El efecto traspasó las fronteras. El índice bancario STOXX SX7P cerró con una caída del 5,7%. El alemán Commerzbank cayó un 12,7%, mientras que Credit Suisse se desplomó un 9,6%, todos arrastrados por los temores respecto a la repentina quiebra de Silicon Valley Bank.
Biden afirmó que "los estadounidenses pueden confiar en que el sistema bancario es seguro", mientras prometió nuevas y estrictas regulaciones tras la mayor quiebra de un banco estadounidense desde la crisis financiera de 2008. "Sus depósitos estarán ahí cuando los necesiten", dijo.
Además, la Reserva Federal está considerando la posibilidad de flexibilizar las condiciones de acceso de los bancos a su ventanilla de descuento. La medida pretende ayudar a las empresas a convertir en efectivo los activos que perdieron valor sin el tipo de pérdidas que provocaron el colapso de SVB.
Mientras tanto, el Tesoro y la Corporación Federal de Seguros de Depósitos declararon que su máxima prioridad ahora es organizar una venta.

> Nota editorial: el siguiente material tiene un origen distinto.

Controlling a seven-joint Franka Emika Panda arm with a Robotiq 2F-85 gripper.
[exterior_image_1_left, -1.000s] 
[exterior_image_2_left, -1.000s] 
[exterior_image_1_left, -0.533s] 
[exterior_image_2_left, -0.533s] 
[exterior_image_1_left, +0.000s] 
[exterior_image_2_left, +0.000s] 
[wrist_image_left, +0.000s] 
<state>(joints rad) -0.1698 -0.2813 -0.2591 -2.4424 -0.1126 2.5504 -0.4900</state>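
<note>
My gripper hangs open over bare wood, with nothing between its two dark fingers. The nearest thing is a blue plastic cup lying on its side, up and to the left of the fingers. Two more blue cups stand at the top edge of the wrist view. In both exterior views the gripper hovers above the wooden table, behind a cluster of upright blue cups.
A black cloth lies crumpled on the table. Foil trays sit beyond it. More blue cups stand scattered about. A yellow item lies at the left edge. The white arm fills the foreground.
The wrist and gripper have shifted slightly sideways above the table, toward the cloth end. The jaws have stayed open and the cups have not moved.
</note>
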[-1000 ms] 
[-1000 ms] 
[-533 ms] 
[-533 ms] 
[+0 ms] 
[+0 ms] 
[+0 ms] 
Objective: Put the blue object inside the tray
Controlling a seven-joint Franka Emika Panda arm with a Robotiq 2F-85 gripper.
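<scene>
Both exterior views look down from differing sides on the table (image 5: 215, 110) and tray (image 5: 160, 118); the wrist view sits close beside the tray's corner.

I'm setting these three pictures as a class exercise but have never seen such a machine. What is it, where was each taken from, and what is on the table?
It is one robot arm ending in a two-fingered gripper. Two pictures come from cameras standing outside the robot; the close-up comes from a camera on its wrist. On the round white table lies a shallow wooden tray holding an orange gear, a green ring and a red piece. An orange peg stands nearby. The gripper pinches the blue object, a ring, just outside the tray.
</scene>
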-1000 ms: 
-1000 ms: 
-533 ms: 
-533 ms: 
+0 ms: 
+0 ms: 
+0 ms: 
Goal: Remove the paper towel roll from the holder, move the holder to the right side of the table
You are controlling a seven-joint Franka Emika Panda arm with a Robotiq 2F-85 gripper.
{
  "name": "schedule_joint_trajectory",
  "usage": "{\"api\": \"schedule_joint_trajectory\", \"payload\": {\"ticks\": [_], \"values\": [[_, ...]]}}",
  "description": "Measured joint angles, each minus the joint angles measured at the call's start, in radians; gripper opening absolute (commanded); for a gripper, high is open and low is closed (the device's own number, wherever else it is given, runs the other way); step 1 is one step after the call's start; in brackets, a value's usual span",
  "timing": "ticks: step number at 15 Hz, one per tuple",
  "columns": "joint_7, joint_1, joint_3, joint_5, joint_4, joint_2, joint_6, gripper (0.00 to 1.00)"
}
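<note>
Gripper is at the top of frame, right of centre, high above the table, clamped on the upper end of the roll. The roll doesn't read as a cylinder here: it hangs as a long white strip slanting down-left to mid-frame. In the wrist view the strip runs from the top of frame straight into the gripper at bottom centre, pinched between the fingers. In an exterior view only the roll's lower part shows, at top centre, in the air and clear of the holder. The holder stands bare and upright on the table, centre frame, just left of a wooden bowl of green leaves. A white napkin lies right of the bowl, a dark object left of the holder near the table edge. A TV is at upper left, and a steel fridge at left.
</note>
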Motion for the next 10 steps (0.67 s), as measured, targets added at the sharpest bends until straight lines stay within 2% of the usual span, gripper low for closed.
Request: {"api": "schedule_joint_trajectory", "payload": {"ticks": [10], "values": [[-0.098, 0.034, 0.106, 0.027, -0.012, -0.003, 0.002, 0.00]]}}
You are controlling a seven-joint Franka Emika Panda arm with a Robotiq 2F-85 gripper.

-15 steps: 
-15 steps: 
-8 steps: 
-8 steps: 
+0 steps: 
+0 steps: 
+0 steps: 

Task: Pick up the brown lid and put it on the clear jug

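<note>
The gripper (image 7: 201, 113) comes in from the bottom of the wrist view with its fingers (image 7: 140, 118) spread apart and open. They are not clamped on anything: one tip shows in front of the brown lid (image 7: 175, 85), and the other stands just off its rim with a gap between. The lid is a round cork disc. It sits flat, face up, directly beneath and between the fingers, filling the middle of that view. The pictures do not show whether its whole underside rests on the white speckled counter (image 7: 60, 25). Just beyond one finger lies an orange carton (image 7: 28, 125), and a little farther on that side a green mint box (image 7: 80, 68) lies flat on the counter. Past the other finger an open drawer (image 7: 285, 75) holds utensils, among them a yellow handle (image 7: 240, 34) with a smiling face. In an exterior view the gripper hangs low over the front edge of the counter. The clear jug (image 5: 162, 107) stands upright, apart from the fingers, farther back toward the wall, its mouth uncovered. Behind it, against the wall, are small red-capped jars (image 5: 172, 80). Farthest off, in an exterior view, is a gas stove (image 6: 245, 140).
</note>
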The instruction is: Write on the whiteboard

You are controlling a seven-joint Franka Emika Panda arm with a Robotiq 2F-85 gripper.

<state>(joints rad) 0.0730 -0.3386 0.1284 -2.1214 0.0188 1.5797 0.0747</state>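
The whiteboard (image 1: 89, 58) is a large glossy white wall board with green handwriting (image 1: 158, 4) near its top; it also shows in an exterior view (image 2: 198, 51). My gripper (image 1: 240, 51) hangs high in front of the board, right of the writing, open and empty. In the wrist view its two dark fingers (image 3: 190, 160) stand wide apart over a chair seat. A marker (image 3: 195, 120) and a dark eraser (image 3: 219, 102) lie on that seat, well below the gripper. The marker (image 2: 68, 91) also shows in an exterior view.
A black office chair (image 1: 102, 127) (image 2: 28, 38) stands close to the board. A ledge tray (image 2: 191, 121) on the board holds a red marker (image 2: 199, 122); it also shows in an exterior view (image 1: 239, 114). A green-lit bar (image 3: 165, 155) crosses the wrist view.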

El Tesoro también está trabajando para encontrar una solución que permita prestar asistencia a las cuentas no aseguradas que superen el umbral de 250.000 dólares. En palabras de la secretaria del Tesoro, Janet Yellen, el principal objetivo del Gobierno nacional es evitar una reacción en cadena, pero rescate no habrá.
Efectos en el extranjero
Las consecuencias de la quiebra de SVB parecen haber empezado a extenderse por todo el mundo. Con la preocupación de que el contagio llegue ya a Canadá, la India o China, la unidad de SVB en el Reino Unido fue comprada por el grupo bancario HSBC para paliar las consecuencias.
De todo el sistema bancario, los bancos regionales fueron los más afectados. Las acciones de First Republic Bank cayeron más de un 60%, al igual que las de Western Alliance Bancorp y PacWest Bancorp.
Según el consejero delegado de esa entidad bancaria, Noel Quinn, esta adquisición refuerza la franquicia de banca comercial y mejora su capacidad de prestar servicios a empresas innovadoras y de rápido crecimiento, "incluidos los sectores de la tecnología y las ciencias de la vida, en el Reino Unido y a escala internacional".
En este contexto, los líderes de unas 180 empresas tecnológicas en su carta al canciller británico, Jeremy Hunt, le pidieron que interviniera, resaltando que "la pérdida de depósitos tiene el potencial de paralizar el sector y hacer retroceder el ecosistema 20 años" y que muchas empresas se verán abocadas a una liquidación involuntaria "de la noche a la mañana".